* [PROBLEM STATEMENT]: Among the records below, which lines contain the string "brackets"? Report them.

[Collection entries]

------

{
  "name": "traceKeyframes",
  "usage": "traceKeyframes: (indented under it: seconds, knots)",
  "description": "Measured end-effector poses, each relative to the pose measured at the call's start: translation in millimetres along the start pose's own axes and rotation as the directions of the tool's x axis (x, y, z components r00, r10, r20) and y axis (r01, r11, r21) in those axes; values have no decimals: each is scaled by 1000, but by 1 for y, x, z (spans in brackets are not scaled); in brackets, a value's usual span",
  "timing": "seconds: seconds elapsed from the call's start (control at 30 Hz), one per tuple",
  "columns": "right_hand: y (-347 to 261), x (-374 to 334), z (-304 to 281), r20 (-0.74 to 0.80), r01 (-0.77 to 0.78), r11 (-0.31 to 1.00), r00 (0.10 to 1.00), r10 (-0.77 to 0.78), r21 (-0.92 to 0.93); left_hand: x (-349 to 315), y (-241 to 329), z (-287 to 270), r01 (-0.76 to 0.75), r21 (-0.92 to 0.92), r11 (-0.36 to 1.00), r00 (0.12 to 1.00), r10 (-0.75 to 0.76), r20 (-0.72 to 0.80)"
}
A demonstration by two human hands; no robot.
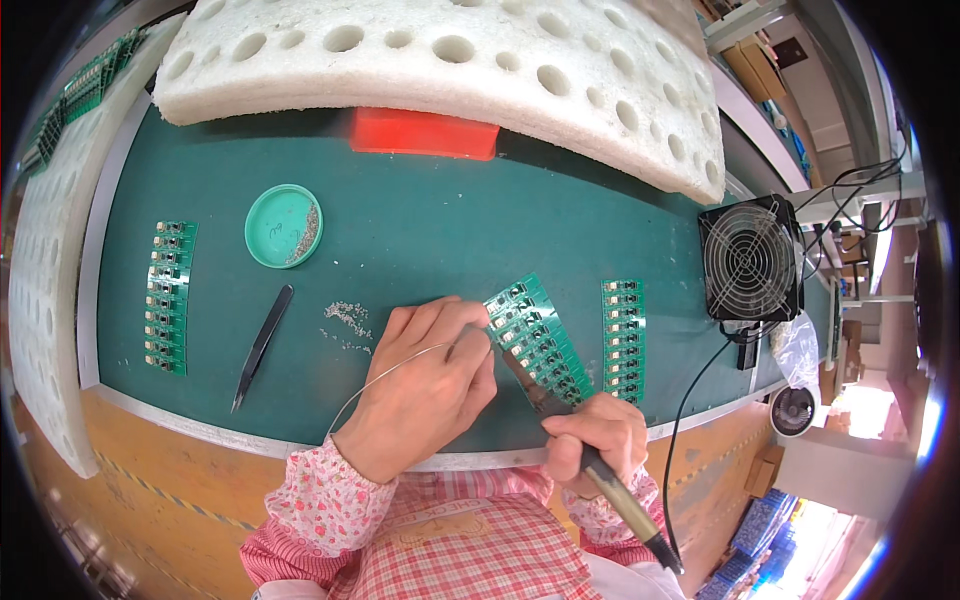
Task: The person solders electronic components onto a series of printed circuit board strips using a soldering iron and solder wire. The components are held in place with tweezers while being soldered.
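My left hand (420, 385) is closed, with a thin solder wire (372, 383) running over its back and into the fingers. Its fingertips are beside the upper left end of a green circuit board strip (545, 340), which lies slanted on the mat. My right hand (603, 432) is wrapped round the handle of a soldering iron (628, 508). The iron's shaft points up and left along the board's left edge; whether its tip touches a joint I cannot tell. Another circuit board strip (624, 340) lies just to the right.
On the green mat (420, 220) are a third board strip (168, 298), black tweezers (262, 348), a green dish (258, 228) of small parts and a loose pile (348, 318). White foam (400, 75) and a red box (424, 134) stand behind. A fan (748, 258) stands right.
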State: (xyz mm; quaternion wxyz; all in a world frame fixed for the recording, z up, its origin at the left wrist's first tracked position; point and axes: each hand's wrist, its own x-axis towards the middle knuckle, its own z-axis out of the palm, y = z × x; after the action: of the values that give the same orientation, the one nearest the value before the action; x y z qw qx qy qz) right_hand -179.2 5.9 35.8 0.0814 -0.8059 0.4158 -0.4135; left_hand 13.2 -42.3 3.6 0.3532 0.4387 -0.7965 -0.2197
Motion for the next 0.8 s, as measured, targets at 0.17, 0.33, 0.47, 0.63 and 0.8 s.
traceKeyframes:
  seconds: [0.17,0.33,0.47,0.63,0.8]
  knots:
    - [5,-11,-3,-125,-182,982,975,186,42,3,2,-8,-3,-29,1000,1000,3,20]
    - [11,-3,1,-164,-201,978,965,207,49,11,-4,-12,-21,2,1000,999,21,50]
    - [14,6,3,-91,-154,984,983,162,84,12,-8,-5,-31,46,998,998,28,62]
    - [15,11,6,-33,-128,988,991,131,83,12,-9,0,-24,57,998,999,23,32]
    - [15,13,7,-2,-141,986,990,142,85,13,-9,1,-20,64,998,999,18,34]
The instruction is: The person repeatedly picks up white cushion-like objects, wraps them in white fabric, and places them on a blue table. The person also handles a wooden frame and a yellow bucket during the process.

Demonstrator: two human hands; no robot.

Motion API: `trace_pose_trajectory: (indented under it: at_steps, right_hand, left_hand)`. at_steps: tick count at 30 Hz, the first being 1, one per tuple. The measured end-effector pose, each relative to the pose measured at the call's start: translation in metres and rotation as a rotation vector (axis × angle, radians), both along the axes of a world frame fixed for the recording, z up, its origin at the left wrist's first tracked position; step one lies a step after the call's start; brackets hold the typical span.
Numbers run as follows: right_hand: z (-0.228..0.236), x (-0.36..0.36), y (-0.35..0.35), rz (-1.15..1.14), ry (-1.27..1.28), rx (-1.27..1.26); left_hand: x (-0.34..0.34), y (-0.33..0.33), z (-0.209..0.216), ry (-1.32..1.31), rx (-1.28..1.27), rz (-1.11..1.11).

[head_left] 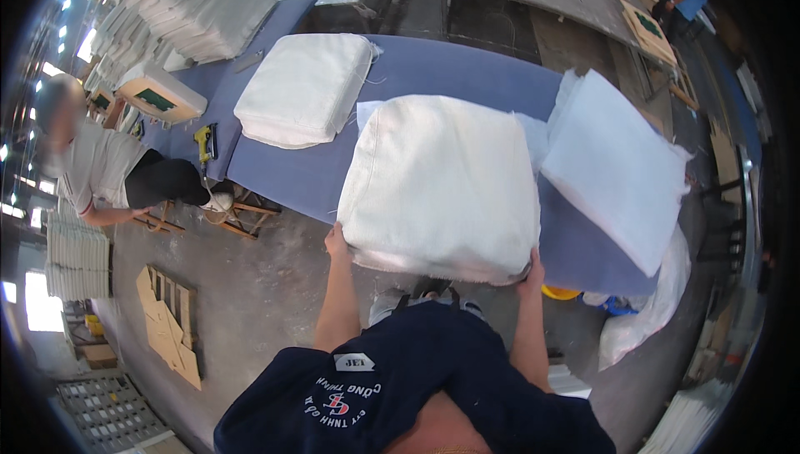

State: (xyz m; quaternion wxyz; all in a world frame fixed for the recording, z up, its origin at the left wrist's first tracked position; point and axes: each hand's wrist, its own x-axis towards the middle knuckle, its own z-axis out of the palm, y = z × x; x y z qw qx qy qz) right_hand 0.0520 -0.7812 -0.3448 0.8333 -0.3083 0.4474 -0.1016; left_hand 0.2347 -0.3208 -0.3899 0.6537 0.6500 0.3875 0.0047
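A large white fabric-covered cushion point(442, 187) is in front of me, at the near edge of the blue-covered table point(279, 175). My left hand point(337, 241) grips its near left corner, the fingers partly hidden by the cushion. At the near right corner, my right hand point(532, 272) is closed around the edge. The cushion's near side shows a rough fabric edge. Behind it to the left lies a second white cushion point(302, 87), with loose threads at its right side. A pile of white padding sheets point(612, 162) lies to the right.
A seated person point(104, 150) is at the left, near a yellow staple gun point(205, 144) and a framed cushion point(162, 94). Tall stacks of white sheets point(196, 4) rise at the back left. Cardboard point(171, 329) lies on the floor. A plastic bag point(654, 312) hangs at the right.
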Motion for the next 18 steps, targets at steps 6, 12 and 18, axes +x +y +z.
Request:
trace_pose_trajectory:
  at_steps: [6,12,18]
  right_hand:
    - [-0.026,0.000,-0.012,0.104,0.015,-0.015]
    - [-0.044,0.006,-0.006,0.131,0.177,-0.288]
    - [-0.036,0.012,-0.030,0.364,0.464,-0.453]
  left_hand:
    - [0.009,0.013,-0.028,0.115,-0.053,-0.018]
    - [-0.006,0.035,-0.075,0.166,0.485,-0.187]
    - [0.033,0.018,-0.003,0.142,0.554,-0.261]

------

* [RESPONSE TO THE TASK]:
  "description": "Measured end-effector poses, each relative to the pose measured at the call's start: translation in millimetres along the start pose's own axes and rotation as the directions of the tool's x axis (x, y, z components r00, r10, r20) and y axis (r01, r11, r21) in those axes; values have no decimals: each is scaled by 1000, but by 1 for y, x, z (spans in brackets are not scaled); in brackets, a value's usual span",
Motion API: `trace_pose_trajectory: (indented under it: at_steps, right_hand, left_hand)`. at_steps: tick count at 30 Hz, the first being 1, one per tuple. The measured end-effector pose, each relative to the pose measured at the call's start: translation in metres and rotation as a rotation vector (axis × angle, radians), both along the axes of a world frame fixed for the recording, z up, its origin at the left wrist's first tracked position; step one lies a step after the call's start; brackets hold the typical span.

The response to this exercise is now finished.